YOUR INSTRUCTIONS » The reply must repeat the listing below exactly and carry none of its pictures.
___
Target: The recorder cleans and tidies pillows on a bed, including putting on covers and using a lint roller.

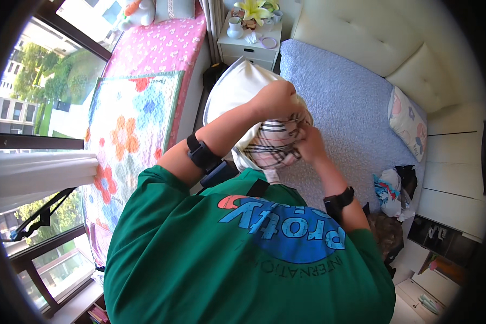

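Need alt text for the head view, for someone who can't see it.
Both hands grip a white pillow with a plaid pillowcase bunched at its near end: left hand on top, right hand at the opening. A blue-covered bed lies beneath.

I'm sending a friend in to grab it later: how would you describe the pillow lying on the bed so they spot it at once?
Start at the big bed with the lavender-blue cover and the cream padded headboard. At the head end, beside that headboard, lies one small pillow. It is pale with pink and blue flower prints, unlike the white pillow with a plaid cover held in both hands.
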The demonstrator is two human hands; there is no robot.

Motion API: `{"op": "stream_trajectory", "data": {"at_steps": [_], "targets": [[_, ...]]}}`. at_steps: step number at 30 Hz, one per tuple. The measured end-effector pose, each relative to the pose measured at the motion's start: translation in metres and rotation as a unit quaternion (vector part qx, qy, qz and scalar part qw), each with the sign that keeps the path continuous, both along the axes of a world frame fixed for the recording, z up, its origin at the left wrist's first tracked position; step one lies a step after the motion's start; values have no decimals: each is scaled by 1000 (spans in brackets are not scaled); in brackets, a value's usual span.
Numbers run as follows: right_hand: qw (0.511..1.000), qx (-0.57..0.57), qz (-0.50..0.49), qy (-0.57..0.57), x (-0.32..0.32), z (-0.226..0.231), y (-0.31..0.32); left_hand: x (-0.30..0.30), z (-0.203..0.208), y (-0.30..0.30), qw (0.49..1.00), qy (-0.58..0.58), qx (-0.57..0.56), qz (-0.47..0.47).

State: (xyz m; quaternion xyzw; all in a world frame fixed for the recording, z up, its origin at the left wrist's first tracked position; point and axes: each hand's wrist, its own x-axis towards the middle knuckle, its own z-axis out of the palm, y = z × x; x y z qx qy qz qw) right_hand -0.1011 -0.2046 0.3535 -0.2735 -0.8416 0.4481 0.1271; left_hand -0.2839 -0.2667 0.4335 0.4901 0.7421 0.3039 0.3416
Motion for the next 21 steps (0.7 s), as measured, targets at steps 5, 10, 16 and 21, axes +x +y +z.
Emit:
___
TASK RESPONSE »
Target: The recorder cleans and tidies pillows on a bed, including putting on covers and using a lint roller.


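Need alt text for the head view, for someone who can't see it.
Both hands grip a white pillow with a plaid pillowcase bunched at its near end: left hand on top, right hand at the opening. A blue-covered bed lies beneath.

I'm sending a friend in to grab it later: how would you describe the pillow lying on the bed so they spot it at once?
Start at the big bed with the lavender-blue cover and the cream padded headboard. At the head end, beside that headboard, lies one small pillow. It is pale with pink and blue flower prints, unlike the white pillow with a plaid cover held in both hands.
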The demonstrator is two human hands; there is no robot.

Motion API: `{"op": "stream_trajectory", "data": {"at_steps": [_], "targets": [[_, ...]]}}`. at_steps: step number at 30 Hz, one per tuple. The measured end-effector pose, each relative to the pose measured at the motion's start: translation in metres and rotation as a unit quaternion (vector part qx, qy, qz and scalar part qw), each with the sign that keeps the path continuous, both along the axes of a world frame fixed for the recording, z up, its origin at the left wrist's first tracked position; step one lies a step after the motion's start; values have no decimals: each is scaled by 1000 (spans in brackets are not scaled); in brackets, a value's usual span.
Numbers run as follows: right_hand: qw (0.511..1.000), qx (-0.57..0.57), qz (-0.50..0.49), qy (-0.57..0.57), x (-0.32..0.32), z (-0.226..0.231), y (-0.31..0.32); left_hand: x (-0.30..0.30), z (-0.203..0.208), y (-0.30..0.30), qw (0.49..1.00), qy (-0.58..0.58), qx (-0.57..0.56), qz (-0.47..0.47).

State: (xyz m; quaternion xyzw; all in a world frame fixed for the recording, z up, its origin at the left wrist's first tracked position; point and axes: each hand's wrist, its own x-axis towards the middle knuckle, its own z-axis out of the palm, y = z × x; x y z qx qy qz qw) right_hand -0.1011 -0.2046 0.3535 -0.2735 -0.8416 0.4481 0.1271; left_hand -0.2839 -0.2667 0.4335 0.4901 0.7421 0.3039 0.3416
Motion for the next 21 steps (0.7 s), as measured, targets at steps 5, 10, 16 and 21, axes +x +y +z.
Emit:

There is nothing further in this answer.